I can’t take full credit for this solution. I found a similar function a while back and modified it for my needs. Why reinvent the wheel!

This code example has two different procedures. The second one (the ReDimPreserve function) is the one you most likely want to copy and paste in your own macro. The first procedure (the ReDimPreserve2D_AnyDimension subroutine) simply demonstrates how to call the ReDimPreserve function to change the size of an array.

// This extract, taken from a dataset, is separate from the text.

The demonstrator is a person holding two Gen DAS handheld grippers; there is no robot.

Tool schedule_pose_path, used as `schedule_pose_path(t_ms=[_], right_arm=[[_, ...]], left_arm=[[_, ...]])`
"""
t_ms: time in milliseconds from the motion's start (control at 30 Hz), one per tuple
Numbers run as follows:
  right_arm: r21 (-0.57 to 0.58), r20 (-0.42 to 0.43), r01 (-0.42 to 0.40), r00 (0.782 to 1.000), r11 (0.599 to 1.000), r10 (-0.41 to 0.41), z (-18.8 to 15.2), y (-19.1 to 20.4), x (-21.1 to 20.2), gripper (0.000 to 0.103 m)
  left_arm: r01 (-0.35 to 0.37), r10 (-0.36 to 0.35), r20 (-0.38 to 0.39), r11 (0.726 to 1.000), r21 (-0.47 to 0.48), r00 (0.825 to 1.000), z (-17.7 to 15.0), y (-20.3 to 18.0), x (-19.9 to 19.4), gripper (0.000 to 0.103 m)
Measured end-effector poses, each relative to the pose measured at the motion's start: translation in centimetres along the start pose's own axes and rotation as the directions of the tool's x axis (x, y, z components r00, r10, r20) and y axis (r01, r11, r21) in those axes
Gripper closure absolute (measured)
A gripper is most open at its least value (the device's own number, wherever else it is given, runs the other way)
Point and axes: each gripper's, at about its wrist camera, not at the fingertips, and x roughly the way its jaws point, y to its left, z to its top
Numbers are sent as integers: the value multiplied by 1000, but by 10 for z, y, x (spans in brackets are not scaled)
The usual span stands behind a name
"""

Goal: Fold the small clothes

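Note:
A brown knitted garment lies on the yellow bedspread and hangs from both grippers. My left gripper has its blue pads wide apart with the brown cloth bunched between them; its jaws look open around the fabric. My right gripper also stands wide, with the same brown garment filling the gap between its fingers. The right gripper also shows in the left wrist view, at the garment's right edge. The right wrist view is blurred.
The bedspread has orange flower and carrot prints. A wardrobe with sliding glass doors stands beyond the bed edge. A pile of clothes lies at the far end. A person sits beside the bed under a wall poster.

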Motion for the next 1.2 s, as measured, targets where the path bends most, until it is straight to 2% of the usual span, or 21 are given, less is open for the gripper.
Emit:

To use the custom ReDimPreserve function, you pass it three arguments:

  1. Your array
  2. The new size you want your first dimension to be
  3. The new size you want your last dimension to be

That’s what I did in my ReDimPreserve2D_AnyDimension subroutine. If you don’t want to change the size of an element, simply pass it the same value of your previous array!

Each element will be preserved in your newly ReDimmed array. Check it out:

ReDim Preserve any dimension of a 2D Array
ReDim Preserve any dimension of a 2D Array

You can see how I changed the size of my array from (1,3) to (2,4). The new array elements show up as “Empty” in the resized array.

If you’d like to ReDim Preserve a multidimensional array larger than two-dimensions, your best bet is to construct your array in such a way that only the number of elements in the last dimension will need to be preserved. Otherwise, it can get pretty complicated.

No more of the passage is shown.